=== Collected material ===

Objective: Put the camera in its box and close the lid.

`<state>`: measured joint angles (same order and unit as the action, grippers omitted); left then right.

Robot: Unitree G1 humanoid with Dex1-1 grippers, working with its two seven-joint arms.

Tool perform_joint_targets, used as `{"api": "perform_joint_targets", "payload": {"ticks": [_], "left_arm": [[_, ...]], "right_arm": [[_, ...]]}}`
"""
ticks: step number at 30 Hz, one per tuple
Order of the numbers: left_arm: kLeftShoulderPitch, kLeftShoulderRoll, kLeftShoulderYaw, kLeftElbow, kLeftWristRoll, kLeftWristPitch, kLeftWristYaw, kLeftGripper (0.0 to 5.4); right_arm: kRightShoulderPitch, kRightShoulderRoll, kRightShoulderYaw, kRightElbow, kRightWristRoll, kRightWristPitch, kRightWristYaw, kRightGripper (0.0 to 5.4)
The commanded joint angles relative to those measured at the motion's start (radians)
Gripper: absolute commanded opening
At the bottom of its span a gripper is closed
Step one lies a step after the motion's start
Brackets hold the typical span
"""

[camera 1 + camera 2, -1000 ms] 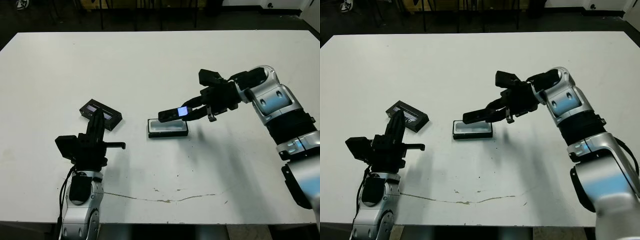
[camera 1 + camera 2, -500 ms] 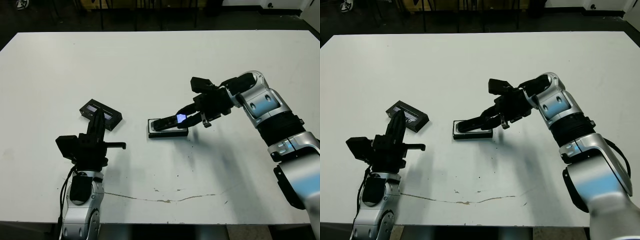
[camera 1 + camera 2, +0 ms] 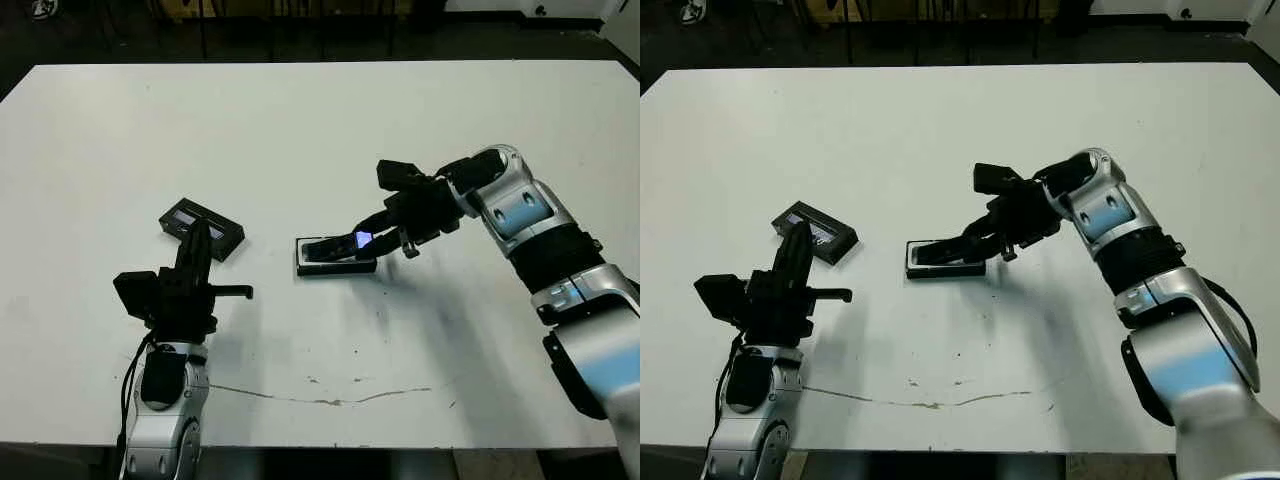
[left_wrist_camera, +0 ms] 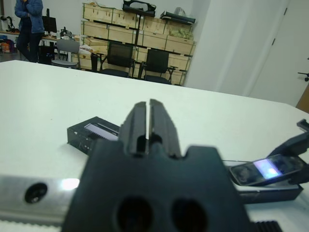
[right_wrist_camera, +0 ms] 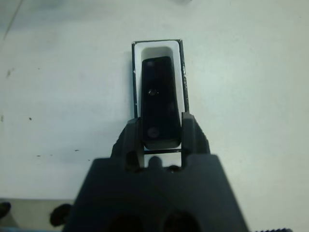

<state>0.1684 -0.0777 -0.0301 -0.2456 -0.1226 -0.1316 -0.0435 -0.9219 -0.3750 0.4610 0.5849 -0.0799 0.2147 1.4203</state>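
The white-lined black box [image 3: 335, 264] lies near the table's middle. My right gripper [image 3: 366, 238] is shut on the camera [image 3: 335, 245], a slim black bar with a bluish window glowing at its held end. The bar slants down into the box, its far end low over the white lining [image 5: 157, 50]; in the right wrist view the camera [image 5: 157, 101] sits between my two fingers, lined up with the tray. The flat black lid [image 3: 201, 226] with its pale strip lies left of the box. My left gripper [image 3: 199, 243] hovers just in front of the lid, shut and holding nothing.
Faint brown scuff marks [image 3: 330, 397] run across the table near its front edge. Beyond the table in the left wrist view stand chairs [image 4: 118, 58], wooden crates and a person [image 4: 29, 26] far off.
My right gripper has carried the camera left and down, from above the box's right end to resting slanted into the box. The left arm has stayed put.
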Motion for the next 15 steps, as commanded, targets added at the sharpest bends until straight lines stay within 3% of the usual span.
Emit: {"api": "perform_joint_targets", "payload": {"ticks": [1,11,15], "left_arm": [[0.015,0.002,0.004,0.019,0.002,0.002,0.003,0.00],[0.020,-0.002,0.001,0.013,0.000,0.012,0.007,0.00],[0.021,-0.002,0.001,0.021,-0.003,-0.004,0.002,0.00]], "right_arm": [[0.033,0.002,0.011,-0.028,-0.014,-0.007,-0.017,0.57],[0.046,0.008,0.030,-0.103,-0.024,0.056,-0.026,0.57],[0.041,0.020,0.050,-0.128,-0.027,0.131,-0.026,0.57]]}}
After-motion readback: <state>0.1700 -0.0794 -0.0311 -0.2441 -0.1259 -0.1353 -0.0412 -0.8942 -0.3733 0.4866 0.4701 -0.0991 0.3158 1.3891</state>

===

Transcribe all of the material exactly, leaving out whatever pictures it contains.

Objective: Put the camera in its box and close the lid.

`<state>`: measured joint angles (same order and unit as the action, grippers omitted); left then right.

Robot: Unitree G1 humanoid with Dex1-1 grippers, working with its two seven-joint arms.

Tool perform_joint_targets, used as `{"api": "perform_joint_targets", "payload": {"ticks": [_], "left_arm": [[_, ...]], "right_arm": [[_, ...]]}}`
"""
ticks: step number at 30 Hz, one per tuple
Order of the numbers: left_arm: kLeftShoulderPitch, kLeftShoulderRoll, kLeftShoulderYaw, kLeftElbow, kLeftWristRoll, kLeftWristPitch, kLeftWristYaw, kLeftGripper (0.0 to 5.4); right_arm: kRightShoulderPitch, kRightShoulderRoll, kRightShoulderYaw, kRightElbow, kRightWristRoll, kRightWristPitch, kRightWristYaw, kRightGripper (0.0 to 5.4)
The commanded joint angles relative to those measured at the motion's start (radians)
Gripper: absolute commanded opening
At the bottom of its span a gripper is closed
Step one lies a step after the motion's start
Brackets hold the typical span
"""

[camera 1 + camera 2, -1000 ms] 
[camera 1 + camera 2, -500 ms] 
[camera 1 + camera 2, +0 ms] 
[left_wrist_camera, +0 ms] 
[right_wrist_camera, +0 ms] 

<state>0.1684 -0.0777 -0.0301 -0.2456 -0.1226 -0.1316 -0.0435 -0.9219 -0.3750 0.4610 0.5849 -0.0799 0.2147 1.4203</state>
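The white-lined black box [image 3: 335, 264] lies near the table's middle. My right gripper [image 3: 366, 238] is shut on the camera [image 3: 335, 245], a slim black bar with a bluish window glowing at its held end. The bar slants down into the box, its far end low over the white lining [image 5: 157, 50]; in the right wrist view the camera [image 5: 157, 101] sits between my two fingers, lined up with the tray. The flat black lid [image 3: 201, 226] with its pale strip lies left of the box. My left gripper [image 3: 199, 243] hovers just in front of the lid, shut and holding nothing.
Faint brown scuff marks [image 3: 330, 397] run across the table near its front edge. Beyond the table in the left wrist view stand chairs [image 4: 118, 58], wooden crates and a person [image 4: 29, 26] far off.
My right gripper has carried the camera left and down, from above the box's right end to resting slanted into the box. The left arm has stayed put.
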Motion for the next 15 steps, as commanded, targets added at the sharpest bends until straight lines stay within 3% of the usual span.
Emit: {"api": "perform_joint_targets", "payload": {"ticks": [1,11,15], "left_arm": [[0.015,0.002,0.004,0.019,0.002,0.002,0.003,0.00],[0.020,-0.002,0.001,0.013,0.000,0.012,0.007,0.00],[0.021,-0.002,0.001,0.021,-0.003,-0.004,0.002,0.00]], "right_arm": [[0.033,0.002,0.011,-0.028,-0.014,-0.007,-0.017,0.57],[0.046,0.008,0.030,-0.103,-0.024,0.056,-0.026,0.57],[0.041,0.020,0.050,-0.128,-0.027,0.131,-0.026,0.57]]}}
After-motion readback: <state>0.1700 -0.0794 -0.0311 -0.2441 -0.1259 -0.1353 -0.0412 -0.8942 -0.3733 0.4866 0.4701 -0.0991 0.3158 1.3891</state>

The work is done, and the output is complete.